----- Information given
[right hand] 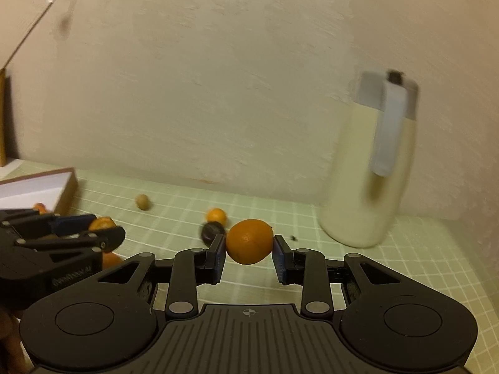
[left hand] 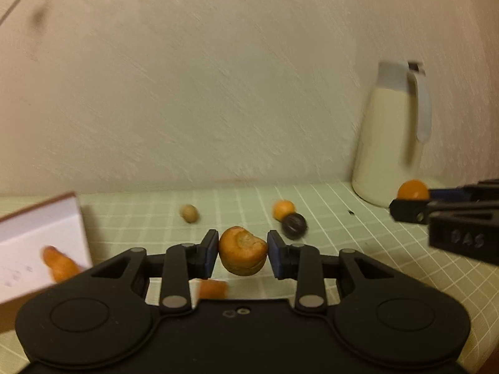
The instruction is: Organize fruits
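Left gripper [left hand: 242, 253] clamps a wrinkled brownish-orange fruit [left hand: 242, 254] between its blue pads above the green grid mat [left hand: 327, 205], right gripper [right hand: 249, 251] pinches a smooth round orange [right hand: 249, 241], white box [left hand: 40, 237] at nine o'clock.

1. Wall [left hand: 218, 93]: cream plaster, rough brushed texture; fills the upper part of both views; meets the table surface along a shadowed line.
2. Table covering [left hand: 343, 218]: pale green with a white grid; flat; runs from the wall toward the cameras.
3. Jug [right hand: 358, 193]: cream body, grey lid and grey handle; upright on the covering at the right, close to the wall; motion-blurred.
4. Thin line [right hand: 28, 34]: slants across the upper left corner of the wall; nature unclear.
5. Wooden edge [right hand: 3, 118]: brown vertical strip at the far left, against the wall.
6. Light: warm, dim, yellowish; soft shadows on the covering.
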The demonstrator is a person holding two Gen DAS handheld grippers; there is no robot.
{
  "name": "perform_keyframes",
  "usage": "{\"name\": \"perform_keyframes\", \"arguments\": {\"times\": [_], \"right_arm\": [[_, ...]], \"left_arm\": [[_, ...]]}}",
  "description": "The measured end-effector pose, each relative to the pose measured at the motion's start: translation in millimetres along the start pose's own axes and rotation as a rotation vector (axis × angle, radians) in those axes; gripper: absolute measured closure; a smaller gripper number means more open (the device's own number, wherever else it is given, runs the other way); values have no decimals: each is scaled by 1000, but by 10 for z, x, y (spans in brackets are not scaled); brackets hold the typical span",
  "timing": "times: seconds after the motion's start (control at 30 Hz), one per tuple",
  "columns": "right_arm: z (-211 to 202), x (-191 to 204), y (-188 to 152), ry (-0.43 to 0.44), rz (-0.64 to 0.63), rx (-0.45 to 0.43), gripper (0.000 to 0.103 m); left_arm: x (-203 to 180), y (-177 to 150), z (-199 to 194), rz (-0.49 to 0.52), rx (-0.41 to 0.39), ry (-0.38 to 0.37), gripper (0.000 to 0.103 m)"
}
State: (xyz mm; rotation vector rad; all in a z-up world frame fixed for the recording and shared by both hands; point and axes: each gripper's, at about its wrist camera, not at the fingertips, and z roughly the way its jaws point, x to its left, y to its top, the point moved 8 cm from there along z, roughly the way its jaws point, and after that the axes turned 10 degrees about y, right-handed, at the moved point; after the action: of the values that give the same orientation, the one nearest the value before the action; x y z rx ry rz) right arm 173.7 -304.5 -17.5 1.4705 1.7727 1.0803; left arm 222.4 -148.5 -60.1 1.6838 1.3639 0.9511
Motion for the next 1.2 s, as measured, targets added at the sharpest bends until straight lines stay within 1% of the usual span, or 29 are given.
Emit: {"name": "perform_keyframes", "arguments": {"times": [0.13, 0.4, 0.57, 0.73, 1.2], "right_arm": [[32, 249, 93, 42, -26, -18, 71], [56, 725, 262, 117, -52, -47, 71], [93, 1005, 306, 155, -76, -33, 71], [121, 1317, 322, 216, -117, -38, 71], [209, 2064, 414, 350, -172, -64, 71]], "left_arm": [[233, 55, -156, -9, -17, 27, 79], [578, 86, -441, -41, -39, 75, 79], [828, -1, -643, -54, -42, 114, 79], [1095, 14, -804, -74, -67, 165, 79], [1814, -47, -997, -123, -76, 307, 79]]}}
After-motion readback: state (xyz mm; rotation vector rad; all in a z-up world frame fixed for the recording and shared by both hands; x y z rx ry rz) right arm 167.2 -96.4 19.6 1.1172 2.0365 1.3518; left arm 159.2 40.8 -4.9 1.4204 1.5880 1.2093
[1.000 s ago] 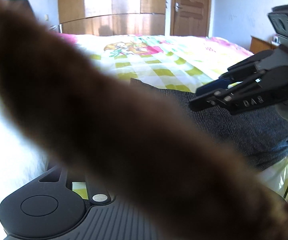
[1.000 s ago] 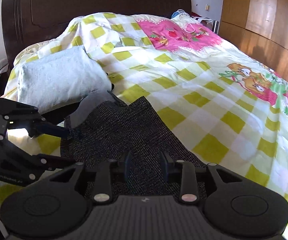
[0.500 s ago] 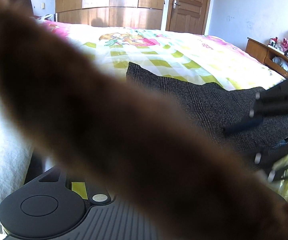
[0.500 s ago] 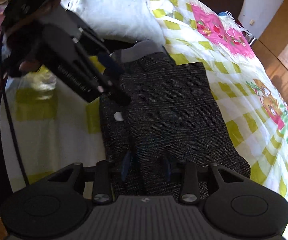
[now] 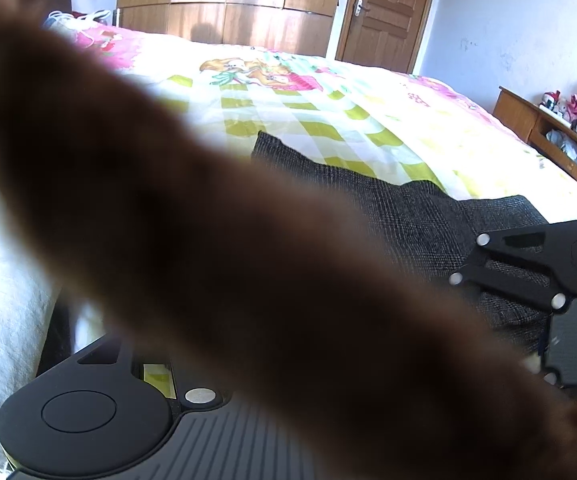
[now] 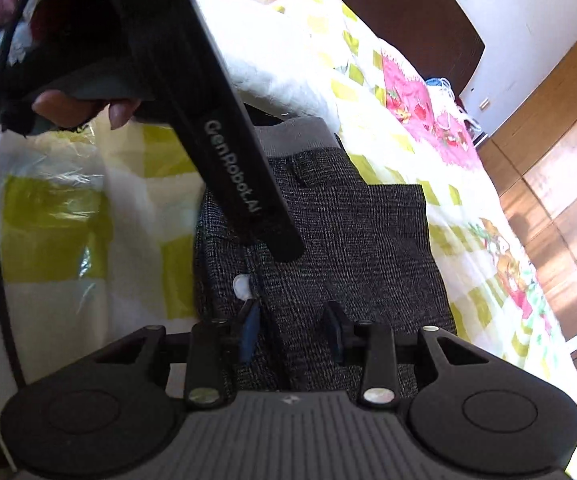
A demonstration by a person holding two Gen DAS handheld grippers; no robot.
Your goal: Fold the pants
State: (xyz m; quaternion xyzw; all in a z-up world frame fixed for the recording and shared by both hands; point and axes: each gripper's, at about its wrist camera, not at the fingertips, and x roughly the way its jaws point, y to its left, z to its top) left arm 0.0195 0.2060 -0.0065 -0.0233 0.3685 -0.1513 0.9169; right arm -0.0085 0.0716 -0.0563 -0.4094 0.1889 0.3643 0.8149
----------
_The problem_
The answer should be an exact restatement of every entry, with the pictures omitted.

_Solution for this task_
[right hand] 
[left hand] 
The instruction is: Organize fruits
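Left gripper [left hand: 242, 253] clamps a wrinkled brownish-orange fruit [left hand: 242, 254] between its blue pads above the green grid mat [left hand: 327, 205], right gripper [right hand: 249, 251] pinches a smooth round orange [right hand: 249, 241], white box [left hand: 40, 237] at nine o'clock.

1. Wall [left hand: 218, 93]: cream plaster, rough brushed texture; fills the upper part of both views; meets the table surface along a shadowed line.
2. Table covering [left hand: 343, 218]: pale green with a white grid; flat; runs from the wall toward the cameras.
3. Jug [right hand: 358, 193]: cream body, grey lid and grey handle; upright on the covering at the right, close to the wall; motion-blurred.
4. Thin line [right hand: 28, 34]: slants across the upper left corner of the wall; nature unclear.
5. Wooden edge [right hand: 3, 118]: brown vertical strip at the far left, against the wall.
6. Light: warm, dim, yellowish; soft shadows on the covering.
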The demonstrator is a person holding two Gen DAS handheld grippers; there is no robot.
{
  "name": "perform_keyframes",
  "usage": "{\"name\": \"perform_keyframes\", \"arguments\": {\"times\": [_], \"right_arm\": [[_, ...]], \"left_arm\": [[_, ...]]}}",
  "description": "The measured end-effector pose, each relative to the pose measured at the motion's start: translation in millimetres along the start pose's own axes and rotation as a rotation vector (axis × angle, radians) in those axes; gripper: absolute measured closure; a smaller gripper number means more open (the device's own number, wherever else it is given, runs the other way); values have no decimals: each is scaled by 1000, but by 10 for z, x, y (spans in brackets are not scaled); brackets hold the typical span",
  "timing": "times: seconds after the motion's start (control at 30 Hz), one per tuple",
  "columns": "right_arm: z (-211 to 202), x (-191 to 204), y (-188 to 152), ry (-0.43 to 0.44), rz (-0.64 to 0.63), rx (-0.45 to 0.43), gripper (0.000 to 0.103 m); left_arm: x (-203 to 180), y (-177 to 150), z (-199 to 194), rz (-0.49 to 0.52), rx (-0.41 to 0.39), ry (-0.38 to 0.37), gripper (0.000 to 0.103 m)"
}
State: (xyz mm; rotation vector rad; all in a z-up world frame fixed for the recording and shared by both hands; point and axes: each gripper's, at about its wrist camera, not at the fingertips, and z roughly the way its jaws point, x to its left, y to its top, the point moved 8 cm from there along z, roughly the way its jaws point, and after that the axes turned 10 degrees about y, right-handed, at the moved point; after the action: of the values that give the same orientation, the one nearest the value before the action; x y z rx ry rz) right arm 173.7 -304.5 -17.5 1.4705 1.7727 1.0803; left arm 222.4 -148.5 -60.1 1.6838 1.3639 0.9511
Motion for the next 1.2 s, as measured, targets added at the sharpest bends until straight lines stay within 1% of the usual span, or 29 are given.
Emit: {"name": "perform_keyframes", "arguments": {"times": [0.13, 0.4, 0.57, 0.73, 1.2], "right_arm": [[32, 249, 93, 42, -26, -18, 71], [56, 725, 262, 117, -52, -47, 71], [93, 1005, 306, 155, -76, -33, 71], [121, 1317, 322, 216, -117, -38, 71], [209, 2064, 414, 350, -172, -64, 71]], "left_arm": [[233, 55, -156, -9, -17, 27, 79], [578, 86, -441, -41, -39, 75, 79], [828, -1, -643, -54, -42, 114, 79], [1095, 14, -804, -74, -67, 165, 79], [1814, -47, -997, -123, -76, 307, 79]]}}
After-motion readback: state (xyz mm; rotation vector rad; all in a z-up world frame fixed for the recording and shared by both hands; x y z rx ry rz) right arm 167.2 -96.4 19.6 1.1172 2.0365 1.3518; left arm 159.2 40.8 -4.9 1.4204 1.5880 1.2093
[1.000 s ago] 
[1.000 s ago] 
[0.500 s ago] 
[0.500 s ago] 
[now] 
[now] 
A demonstration by a person holding two Gen DAS handheld grippers; no robot.
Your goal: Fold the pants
State: (xyz m; quaternion xyzw; all in a z-up world frame fixed for the recording and shared by both hands; point and axes: each gripper's, at about its wrist camera, not at the fingertips, and x roughly the way its jaws point, y to its left, z to its top) left arm 0.0195 0.2060 -0.0065 -0.0233 0.3685 -0.1513 0.9169; right arm -0.0085 0.0716 -0.0563 -0.4094 0.1889 0.3643 0.8149

No additional output is expected.